I am not aware of anything more that is needed for this. The test suite does not give much feedback with this change -- only one test was changed for the better. Unless someone can show that this is broken, I will commit and let the larger community's use-cases drive further development.
This fails:
In [10]: ZZ[2**x].from_sympy(4**x)
---------------------------------------------------------------------------
CoercionFailed: expected an integer, got 4**x
...
ValueError: expected an expression convertible to a polynomial in Polynomial ring in 2**x over ZZ with lex order, got 4**x
This breaks a key invariant which is that the domain returned by construct_domain
should always be able to convert the expressions it was constructed for:
In [20]: vals = [2**x, 4**x]
In [21]: dom, domvals = construct_domain(vals)
In [22]: assert domvals == [dom.from_sympy(v) for v in vals]
---------------------------------------------------------------------------
CoercionFailed
I'm also unsure about turning 4**x
into 2**(2*x)
everywhere:
In [27]: cancel(4**x)
Out[27]:
2⋅x
2
Maybe that's a good thing but I'm not sure.
This breaks a key invariant
I am guessing that I will have to dig into from_sympy
to fix this.
I'm also unsure about turning
4**x
into2**(2*x)
everywhere:
Possibly having to_sympy/as_expr
automatically convert this would help. I'm not sure whether 4**x
or 2**(2*x)
should be preferred in general. It seems unfortunate though to change this if there isn't any reason to do so.

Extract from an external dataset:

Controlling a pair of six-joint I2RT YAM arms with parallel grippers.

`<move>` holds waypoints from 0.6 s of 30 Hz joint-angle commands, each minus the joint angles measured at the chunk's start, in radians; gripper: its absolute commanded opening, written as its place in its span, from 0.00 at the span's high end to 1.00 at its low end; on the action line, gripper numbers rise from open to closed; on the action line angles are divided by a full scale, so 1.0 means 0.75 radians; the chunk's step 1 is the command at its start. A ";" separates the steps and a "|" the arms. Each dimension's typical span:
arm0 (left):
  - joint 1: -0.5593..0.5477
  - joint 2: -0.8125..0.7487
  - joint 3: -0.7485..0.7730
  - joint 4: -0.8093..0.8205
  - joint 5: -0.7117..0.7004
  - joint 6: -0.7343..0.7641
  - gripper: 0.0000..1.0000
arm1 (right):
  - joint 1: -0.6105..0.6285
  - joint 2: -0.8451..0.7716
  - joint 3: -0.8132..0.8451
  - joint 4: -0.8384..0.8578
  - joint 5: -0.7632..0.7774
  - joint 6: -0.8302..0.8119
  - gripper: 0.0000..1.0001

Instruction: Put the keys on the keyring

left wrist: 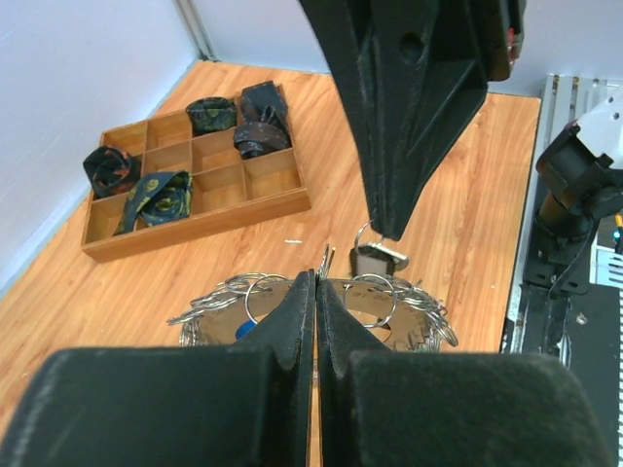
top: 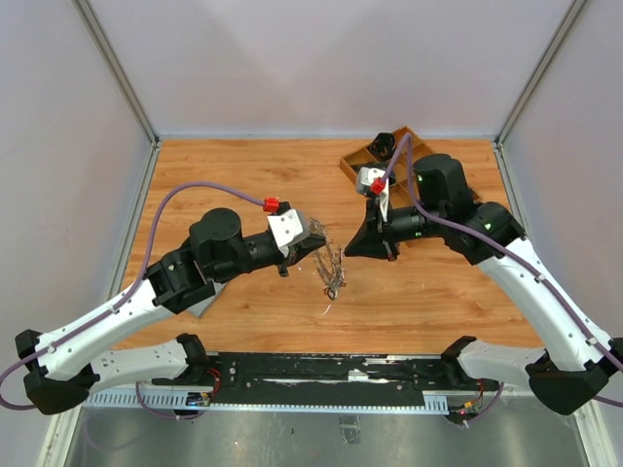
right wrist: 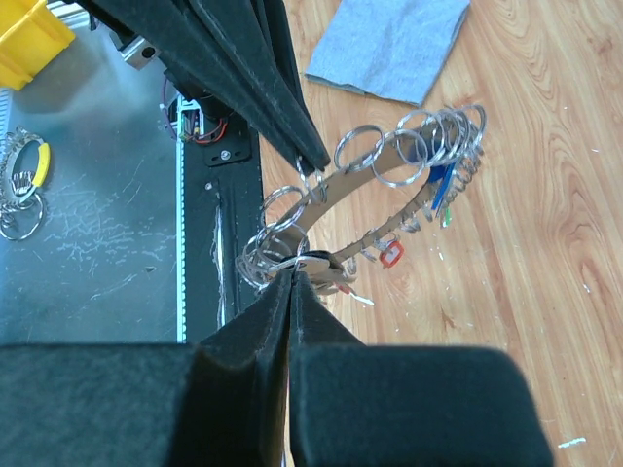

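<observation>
The keyring [top: 333, 270] is a wide silvery band hung with many small rings and keys, held up over the table between the two arms. My left gripper [left wrist: 317, 279] is shut on the band's upper edge; in the right wrist view its fingertips [right wrist: 317, 163] pinch the band [right wrist: 352, 179]. My right gripper [right wrist: 294, 276] is shut on a silver key [right wrist: 326, 265] right at the ring. From the left wrist view that key [left wrist: 378, 258] carries a dark tag and hangs from the right fingertips [left wrist: 384, 229]. Red [right wrist: 390, 255] and blue [right wrist: 440, 185] tags dangle from the ring.
A wooden compartment tray [top: 352, 161] with dark rolled ties stands at the far right of the table, also in the left wrist view [left wrist: 195, 209]. A blue-grey cloth [right wrist: 389, 44] lies under the left arm. Loose rings [right wrist: 21, 204] lie on the metal base.
</observation>
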 commanded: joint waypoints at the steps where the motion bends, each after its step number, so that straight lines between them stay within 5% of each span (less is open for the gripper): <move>1: -0.003 0.009 0.066 0.046 0.077 0.019 1.00 | 0.045 0.021 0.068 0.000 0.019 -0.042 0.99; 18: -0.003 0.019 0.080 0.032 0.088 0.021 0.99 | 0.067 0.023 0.061 0.027 0.064 -0.023 0.99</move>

if there isn't any reason to do so.
The motivation to do so is to make Rational-based powers behave the same as symbolic bases:
>>> [len(Poly((x+x**2).simplify()).gens) for x in (sin(x), 2**x)] # simplify to make (2**x)**2 -> 4**x
[1, 2]
This has implications for (as you noted) factoring; it also affects solving equations and removes the onus of looking for these redundant generators from solve
to Poly
.
Maybe this would be better as a type of simplification: tbd(2**x + 4**x) -> 2**x + 2**(2*x)
?
The motivation to do so is to make Rational-based powers behave the same as symbolic bases:
If that's the goal then it's also possible to go further and factorise other things e.g.
In [1]: 2**x*3**x
Out[1]:
x
6
In [2]: factor(2**x*3**x - 2**x)
Out[2]:
x x
- 2 + 6
There's definitely a question of how far we should go here because fully factorising integers can be an expensive operation. Another possibility is that this could be a Poly option or at least that it could be possible to specify these as generators:
In [3]: factor(2**x*3**x - 2**x, [2**x, 3**x])
Out[3]:
x x
- 2 + 6
In [4]: Poly(2**x*3**x - 2**x, [2**x, 3**x])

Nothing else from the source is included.